Check the appropriate box below if the Form 8-K filing is intended to simultaneously satisfy the filing obligation of the registrant under any of the following provisions (see General Instruction A.2. below):
o Written communications pursuant to Rule 425 under the Securities Act (17 CFR 230.425)
o Soliciting material pursuant to Rule 14a-12 under the Exchange Act (17 CFR 240.14a-12)
o Pre-commencement communications pursuant to Rule 14d-2(b) under the Exchange Act (17 CFR 240.14d-2(b))
o Pre-commencement communications pursuant to Rule 13e-4(c) under the Exchange Act (17 CFR 240.13e-4(c))

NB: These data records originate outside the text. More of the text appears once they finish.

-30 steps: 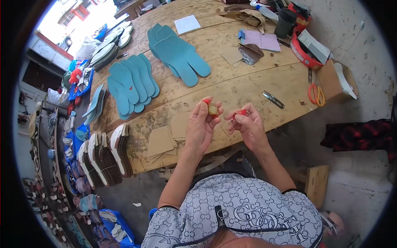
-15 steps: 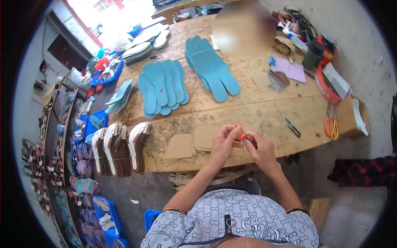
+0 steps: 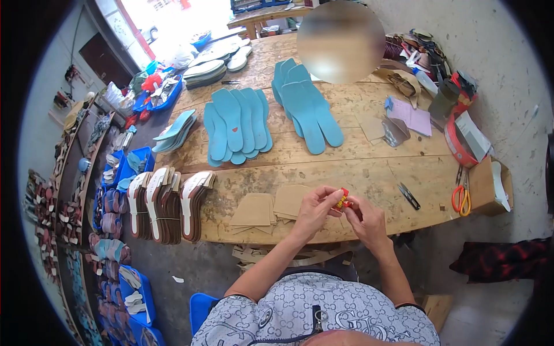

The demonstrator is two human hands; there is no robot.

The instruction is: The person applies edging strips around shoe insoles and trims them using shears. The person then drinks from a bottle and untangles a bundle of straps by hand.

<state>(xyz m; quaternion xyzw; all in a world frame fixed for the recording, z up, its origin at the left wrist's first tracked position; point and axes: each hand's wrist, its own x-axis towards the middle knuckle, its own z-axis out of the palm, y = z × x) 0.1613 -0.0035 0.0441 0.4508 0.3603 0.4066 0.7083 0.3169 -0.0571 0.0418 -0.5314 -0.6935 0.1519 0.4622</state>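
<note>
Over the front edge of the wooden table (image 3: 369, 173), both hands meet around a small red and yellow wrapper (image 3: 344, 199). My left hand (image 3: 318, 209) pinches one side of it between thumb and fingers. The fingers of my right hand (image 3: 363, 218) close on its other side. What the wrapper contains is hidden. Beside my left hand lie tan trapezoid pieces (image 3: 254, 211) in low stacks. Blue insoles (image 3: 236, 124) are fanned out farther back, with another blue bundle (image 3: 306, 109) to their right.
Tied stacks of brown and white soles (image 3: 161, 205) stand at the table's left edge. To the right are thread snips (image 3: 409, 196), orange-handled scissors (image 3: 461, 200), a cardboard box (image 3: 490, 187) and a red tape roll (image 3: 456, 144). Blue bins (image 3: 138, 297) stand at left.
A second ago the hands were apart, with a yellowish piece in the left and red in the right; now they are together at the wrapper. The view has shifted, and the table's far end shows more.
</note>
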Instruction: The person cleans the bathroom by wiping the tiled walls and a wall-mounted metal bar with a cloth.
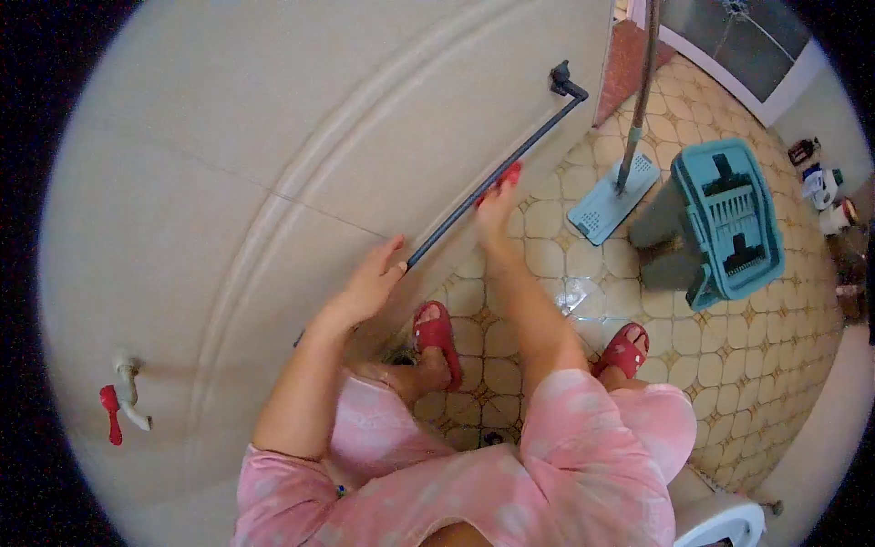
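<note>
A dark towel rail runs slantwise along the pale wall. My left hand lies over its lower part, fingers stretched out and spread, the thumb touching the bar. Further up, my right hand is closed at the rail with a red cloth between its fingers and the bar. Much of the cloth is hidden, so its full shape does not show. The rail's upper bracket is fixed to the wall, while my left hand and arm cover most of the lower end.
A tap with a red handle sticks out of the wall at left. To the right stand a flat mop and a grey-and-teal mop bucket on the tiled floor. Bottles line the far right; a white toilet rim shows at bottom right.
</note>
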Demonstrator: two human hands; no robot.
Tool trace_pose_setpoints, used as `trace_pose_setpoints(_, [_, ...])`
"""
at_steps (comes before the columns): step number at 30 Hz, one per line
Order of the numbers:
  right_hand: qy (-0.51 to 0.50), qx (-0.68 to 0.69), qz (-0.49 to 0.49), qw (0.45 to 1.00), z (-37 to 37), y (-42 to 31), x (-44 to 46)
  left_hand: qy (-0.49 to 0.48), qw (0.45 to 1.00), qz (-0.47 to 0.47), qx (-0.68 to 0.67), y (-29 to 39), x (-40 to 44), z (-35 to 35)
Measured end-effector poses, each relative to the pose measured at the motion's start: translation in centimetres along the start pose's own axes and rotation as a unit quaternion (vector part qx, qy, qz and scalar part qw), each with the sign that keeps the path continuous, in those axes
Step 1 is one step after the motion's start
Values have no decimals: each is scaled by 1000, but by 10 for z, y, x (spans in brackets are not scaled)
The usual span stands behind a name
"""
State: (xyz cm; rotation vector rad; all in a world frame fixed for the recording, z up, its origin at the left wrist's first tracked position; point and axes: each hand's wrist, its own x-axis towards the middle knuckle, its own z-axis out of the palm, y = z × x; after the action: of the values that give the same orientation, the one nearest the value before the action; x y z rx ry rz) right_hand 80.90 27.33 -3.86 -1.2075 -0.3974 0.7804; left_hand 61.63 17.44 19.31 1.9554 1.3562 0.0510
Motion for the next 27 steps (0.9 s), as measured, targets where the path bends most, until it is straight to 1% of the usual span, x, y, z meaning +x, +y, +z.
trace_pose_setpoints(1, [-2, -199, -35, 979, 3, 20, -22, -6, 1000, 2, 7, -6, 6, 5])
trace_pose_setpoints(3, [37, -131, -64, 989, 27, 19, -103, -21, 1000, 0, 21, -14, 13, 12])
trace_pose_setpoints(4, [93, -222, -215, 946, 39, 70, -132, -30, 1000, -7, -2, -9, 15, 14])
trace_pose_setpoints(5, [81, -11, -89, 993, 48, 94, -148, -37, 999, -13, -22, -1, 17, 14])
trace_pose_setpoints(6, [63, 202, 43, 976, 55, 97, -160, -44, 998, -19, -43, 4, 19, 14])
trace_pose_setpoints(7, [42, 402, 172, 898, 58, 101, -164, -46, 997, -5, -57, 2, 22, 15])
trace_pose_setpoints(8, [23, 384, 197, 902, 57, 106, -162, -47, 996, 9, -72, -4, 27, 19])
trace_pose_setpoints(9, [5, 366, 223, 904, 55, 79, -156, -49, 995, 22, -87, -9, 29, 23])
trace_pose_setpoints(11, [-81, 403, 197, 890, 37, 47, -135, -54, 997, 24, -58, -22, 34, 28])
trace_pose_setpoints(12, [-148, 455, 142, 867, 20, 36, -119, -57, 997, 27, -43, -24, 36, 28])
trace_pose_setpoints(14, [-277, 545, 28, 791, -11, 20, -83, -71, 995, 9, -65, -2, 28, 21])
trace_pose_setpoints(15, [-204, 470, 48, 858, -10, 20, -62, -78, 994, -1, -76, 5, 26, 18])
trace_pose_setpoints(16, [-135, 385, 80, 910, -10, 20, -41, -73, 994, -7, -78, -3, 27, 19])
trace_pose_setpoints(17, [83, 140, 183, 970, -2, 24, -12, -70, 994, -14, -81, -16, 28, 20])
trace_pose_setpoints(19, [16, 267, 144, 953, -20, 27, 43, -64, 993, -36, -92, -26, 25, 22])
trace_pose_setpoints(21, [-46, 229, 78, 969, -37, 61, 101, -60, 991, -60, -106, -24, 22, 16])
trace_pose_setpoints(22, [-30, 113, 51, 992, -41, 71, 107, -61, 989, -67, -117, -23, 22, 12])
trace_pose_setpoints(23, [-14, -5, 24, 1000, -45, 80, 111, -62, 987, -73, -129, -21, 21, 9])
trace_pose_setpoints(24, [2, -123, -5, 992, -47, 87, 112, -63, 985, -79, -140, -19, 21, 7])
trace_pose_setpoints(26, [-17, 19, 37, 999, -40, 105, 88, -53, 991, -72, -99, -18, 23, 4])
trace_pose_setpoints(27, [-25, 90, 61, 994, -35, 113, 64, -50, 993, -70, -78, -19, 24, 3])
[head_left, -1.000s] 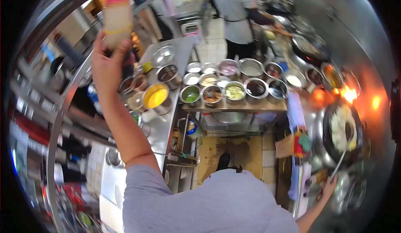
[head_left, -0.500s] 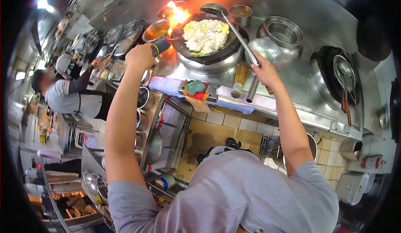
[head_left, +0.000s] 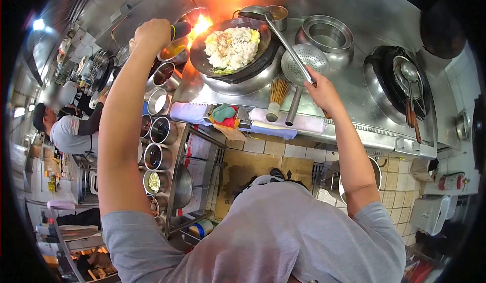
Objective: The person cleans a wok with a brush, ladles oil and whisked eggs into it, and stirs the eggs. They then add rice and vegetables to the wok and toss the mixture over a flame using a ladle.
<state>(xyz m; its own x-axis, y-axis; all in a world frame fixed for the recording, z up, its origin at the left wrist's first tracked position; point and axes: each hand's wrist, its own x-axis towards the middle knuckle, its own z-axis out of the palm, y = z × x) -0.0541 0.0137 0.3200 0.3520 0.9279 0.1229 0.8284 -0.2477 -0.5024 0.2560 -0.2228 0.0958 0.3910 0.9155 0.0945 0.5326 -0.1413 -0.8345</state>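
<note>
My left hand (head_left: 153, 33) is closed around a dark bottle-like container (head_left: 180, 30) with a yellow-green band, tipped toward the wok. Its label and mouth cannot be made out. In the black wok (head_left: 202, 66) lies white rice (head_left: 233, 50) mixed with yellow egg; brownish specks show on its upper part. My right hand (head_left: 320, 89) grips the handle of a steel ladle (head_left: 283, 39), whose bowl rests near the wok's far rim. Under that handle sits a perforated strainer (head_left: 307, 64). A bamboo wok brush (head_left: 278, 94) lies between wok and strainer handle.
Flames (head_left: 201, 25) rise left of the wok. A steel pot (head_left: 326, 40) stands behind the strainer; another wok (head_left: 377, 85) holds utensils at right. Sauce pots (head_left: 161, 130) line the left shelf. Folded towels (head_left: 190, 111) edge the stove. A co-worker (head_left: 68, 131) stands far left.
My left hand has moved up and left with the container, away from the wok's rim. Brown specks now show on the rice. My right hand keeps hold of the ladle; the whole view has shifted.
</note>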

Item 7.01. Regulation FD Disclosure    
On January 3, 2012, pursuant to the terms of its credit agreement providing for $1.6 billion in term loans (the “Propco Credit Agreement”), Station Casinos LLC (the “Registrant” or the “Company”) issued $625 million in aggregate principal amount of Senior Notes due 2018 (the “Notes”) in exchange for $625 million in principal amount of Tranche B-3 loans that were outstanding under the Propco Credit Agreement. The Notes were issued pursuant to an indenture, dated as of January 3, 2012 (the “Indenture”), among the Company, NP Boulder LLC, NP Palace LLC, NP Red Rock LLC, NP Sunset LLC, NP Development LLC, NP Losee Elkhorn Holdings LLC (each, a wholly-owned subsidiary of the Registrant and as a guarantor, the “Guarantor Subsidiaries” or the "Restricted Subsidiaries") and Wells Fargo Bank, National Association, as Trustee. All subsidiaries of the Company that are not Guarantor Subsidiaries are referred to herein as the "Non-Guarantor Subsidiaries" or the "Unrestricted Subsidiaries."

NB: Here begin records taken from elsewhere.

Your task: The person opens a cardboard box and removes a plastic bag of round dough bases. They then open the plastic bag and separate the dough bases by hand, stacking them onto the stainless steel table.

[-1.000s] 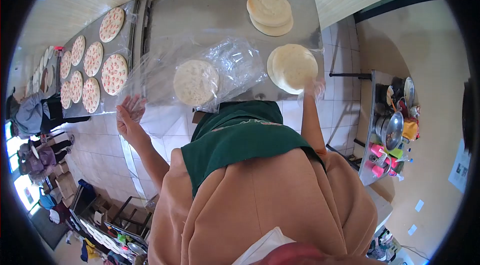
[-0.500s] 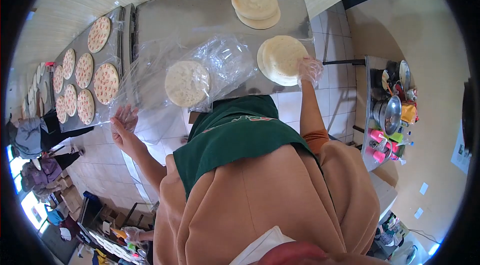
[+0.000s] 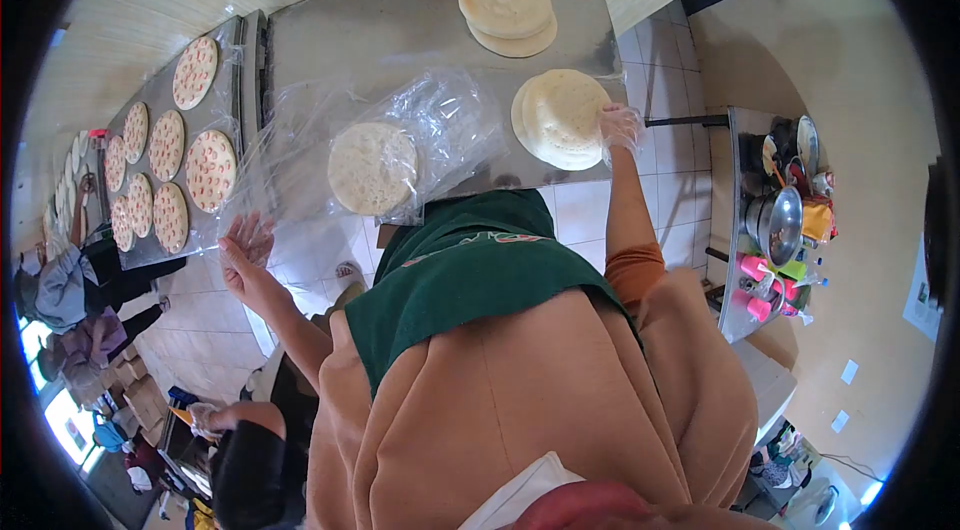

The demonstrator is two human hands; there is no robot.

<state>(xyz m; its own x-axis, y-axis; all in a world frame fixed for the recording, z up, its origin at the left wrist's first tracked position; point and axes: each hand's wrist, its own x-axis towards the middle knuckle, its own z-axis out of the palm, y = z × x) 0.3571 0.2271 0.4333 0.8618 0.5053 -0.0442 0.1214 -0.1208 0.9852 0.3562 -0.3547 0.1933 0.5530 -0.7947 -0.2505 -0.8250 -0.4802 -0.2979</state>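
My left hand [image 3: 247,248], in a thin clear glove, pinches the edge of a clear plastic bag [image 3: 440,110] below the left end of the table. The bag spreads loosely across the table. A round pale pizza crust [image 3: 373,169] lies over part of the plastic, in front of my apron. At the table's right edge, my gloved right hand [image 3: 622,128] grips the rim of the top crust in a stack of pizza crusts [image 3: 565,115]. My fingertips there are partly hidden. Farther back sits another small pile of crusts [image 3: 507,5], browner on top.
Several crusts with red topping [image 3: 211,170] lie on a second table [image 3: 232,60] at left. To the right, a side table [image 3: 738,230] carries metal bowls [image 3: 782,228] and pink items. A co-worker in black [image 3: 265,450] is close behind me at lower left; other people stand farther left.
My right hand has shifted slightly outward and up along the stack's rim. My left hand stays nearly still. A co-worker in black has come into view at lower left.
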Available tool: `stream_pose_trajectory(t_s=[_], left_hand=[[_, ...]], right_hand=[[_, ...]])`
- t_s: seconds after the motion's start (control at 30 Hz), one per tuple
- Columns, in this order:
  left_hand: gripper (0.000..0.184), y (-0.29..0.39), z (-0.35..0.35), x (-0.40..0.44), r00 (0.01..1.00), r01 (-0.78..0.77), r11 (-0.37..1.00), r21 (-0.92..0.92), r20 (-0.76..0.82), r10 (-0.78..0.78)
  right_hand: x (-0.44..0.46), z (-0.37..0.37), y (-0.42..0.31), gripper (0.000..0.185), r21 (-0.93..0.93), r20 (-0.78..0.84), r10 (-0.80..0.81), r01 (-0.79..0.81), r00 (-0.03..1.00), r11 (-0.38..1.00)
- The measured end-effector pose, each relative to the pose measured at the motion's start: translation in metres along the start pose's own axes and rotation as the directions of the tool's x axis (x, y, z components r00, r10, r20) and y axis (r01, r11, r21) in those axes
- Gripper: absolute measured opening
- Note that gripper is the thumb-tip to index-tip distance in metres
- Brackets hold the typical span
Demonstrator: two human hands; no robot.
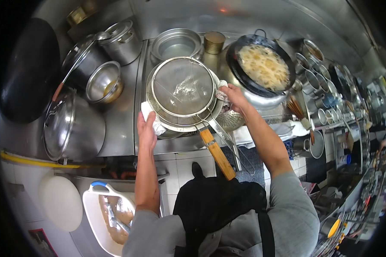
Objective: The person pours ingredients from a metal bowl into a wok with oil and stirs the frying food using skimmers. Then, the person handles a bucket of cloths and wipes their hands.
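Observation:
A round fine-mesh strainer rests over a wire strainer with a wooden handle, both lying across a wide metal pot. My left hand is closed on a folded white cloth against the pot's left side. At the right side, my right hand grips another white cloth on the rim. The strainers hide most of the pot and whatever is in it. Below my right forearm sits a perforated ladle.
To the right, a black wok holds bubbling, foamy oil with pale pieces. Behind stand a metal basin of liquid and a tin can. Lidded pots and a steel bowl occupy the left counter. A white tub sits lower left.

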State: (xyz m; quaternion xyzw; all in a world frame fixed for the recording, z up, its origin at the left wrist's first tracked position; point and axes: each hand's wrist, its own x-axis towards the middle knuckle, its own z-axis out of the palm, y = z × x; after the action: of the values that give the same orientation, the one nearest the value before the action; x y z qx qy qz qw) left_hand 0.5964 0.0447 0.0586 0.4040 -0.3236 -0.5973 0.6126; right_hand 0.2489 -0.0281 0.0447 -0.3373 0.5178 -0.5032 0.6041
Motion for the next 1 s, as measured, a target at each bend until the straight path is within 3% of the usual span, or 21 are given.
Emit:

The information in Exhibit 99.1 to this Current Report on Form 8-K is being filed primarily for the purpose of providing unaudited condensed consolidating financial information about the Company and the Guarantor Subsidiaries.

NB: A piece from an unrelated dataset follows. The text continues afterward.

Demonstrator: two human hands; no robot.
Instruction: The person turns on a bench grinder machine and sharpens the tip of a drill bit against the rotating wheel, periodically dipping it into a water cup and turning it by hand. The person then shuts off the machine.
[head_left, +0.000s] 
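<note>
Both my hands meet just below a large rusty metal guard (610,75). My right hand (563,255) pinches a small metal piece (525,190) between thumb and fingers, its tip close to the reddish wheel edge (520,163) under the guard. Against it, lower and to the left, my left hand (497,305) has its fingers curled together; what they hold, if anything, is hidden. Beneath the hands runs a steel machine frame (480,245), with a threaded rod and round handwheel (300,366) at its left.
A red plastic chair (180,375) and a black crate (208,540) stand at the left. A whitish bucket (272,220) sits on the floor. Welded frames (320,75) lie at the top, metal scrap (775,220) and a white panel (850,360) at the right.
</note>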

Item 9.01. Financial Statements and Exhibits
(d) Exhibits
The following material is being filed as an exhibit to the Current Report on Form 8-K.
Exhibit Number
 
Description
99.1
 
Unaudited condensed consolidating balance sheets as of December 31, 2011, and unaudited condensed consolidating statements of operations and statements of cash flows for the period June 17, 2011 through December 31, 2011. Management's Discussion and Analysis of Financial Condition and Results of Operations of the Company and the Restricted Subsidiaries.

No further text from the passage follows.